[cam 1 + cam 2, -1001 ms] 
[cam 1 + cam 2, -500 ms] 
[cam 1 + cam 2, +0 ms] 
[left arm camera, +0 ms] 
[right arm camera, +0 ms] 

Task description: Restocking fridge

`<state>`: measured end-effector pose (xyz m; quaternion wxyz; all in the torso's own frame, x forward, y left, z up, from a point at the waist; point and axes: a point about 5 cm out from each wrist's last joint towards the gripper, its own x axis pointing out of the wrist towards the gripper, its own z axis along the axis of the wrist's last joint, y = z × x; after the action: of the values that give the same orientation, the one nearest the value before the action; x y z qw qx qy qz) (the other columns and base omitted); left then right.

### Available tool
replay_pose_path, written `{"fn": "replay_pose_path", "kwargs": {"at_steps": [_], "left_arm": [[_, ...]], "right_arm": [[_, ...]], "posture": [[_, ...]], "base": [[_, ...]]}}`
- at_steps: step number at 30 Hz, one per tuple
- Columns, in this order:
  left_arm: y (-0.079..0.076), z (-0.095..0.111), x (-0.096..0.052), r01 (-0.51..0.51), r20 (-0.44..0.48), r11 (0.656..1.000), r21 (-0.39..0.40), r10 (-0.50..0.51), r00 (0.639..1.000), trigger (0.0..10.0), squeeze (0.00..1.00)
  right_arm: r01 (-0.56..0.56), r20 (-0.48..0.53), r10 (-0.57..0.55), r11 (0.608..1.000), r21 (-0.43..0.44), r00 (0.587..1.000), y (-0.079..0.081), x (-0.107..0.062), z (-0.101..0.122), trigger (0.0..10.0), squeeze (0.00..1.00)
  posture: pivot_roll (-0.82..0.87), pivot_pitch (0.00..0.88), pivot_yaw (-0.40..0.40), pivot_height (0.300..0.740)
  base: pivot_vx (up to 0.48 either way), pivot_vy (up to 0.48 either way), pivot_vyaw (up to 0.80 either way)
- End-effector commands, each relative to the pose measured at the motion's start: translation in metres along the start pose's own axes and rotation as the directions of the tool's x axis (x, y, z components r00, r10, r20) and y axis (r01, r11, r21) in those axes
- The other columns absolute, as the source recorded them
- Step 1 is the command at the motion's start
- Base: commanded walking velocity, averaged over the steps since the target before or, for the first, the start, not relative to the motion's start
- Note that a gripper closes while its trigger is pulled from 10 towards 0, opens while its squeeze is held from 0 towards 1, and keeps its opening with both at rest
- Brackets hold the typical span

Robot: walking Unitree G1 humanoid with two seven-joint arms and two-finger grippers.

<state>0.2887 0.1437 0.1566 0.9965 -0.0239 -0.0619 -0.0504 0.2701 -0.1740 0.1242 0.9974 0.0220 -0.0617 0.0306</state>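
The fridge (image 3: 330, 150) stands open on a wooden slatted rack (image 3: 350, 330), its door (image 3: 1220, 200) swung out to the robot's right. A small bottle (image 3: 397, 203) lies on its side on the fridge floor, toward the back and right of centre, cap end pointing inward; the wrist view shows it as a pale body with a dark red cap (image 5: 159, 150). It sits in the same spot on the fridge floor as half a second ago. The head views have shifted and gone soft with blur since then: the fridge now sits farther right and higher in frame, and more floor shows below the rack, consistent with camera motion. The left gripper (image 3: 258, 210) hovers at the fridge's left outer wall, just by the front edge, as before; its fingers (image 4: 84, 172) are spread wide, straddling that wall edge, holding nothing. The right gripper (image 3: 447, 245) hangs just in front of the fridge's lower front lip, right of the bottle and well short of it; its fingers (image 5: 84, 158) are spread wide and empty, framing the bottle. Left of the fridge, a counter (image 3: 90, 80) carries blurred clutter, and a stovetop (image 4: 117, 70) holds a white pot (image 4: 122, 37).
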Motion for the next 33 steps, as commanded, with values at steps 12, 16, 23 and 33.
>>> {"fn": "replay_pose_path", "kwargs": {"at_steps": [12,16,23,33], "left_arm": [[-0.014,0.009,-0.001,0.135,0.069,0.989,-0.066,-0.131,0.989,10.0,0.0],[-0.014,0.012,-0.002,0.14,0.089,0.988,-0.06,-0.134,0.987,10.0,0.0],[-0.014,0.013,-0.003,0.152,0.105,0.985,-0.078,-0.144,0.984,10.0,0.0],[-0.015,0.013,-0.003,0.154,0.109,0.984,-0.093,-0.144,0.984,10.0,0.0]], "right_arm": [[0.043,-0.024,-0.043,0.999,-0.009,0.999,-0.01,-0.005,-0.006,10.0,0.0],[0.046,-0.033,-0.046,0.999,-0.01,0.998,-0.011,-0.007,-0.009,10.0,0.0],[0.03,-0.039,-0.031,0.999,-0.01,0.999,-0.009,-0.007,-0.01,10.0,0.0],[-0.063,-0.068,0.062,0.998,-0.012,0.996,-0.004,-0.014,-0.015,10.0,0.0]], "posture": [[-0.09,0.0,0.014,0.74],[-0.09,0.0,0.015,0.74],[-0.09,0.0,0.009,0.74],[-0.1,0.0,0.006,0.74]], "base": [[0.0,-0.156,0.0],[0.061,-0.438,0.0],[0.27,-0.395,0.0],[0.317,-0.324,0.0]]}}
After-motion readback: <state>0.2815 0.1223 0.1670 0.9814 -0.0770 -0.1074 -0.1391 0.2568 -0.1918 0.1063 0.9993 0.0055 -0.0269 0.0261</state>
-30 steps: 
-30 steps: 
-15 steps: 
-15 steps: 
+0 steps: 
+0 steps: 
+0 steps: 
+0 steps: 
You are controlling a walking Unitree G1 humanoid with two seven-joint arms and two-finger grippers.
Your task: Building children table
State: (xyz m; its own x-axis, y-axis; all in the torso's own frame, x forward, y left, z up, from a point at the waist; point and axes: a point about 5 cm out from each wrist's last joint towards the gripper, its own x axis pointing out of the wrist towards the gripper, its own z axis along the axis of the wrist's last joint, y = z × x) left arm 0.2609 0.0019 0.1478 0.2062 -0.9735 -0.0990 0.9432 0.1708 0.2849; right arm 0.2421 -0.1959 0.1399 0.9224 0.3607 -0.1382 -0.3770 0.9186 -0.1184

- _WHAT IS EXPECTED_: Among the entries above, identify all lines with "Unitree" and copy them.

- _RESPONSE FOR THIS EXERCISE_:
Robot: walking Unitree G1 humanoid with two seven-joint arms and two-finger grippers.
You are controlling a walking Unitree G1 humanoid with two seven-joint arms and two-finger grippers.

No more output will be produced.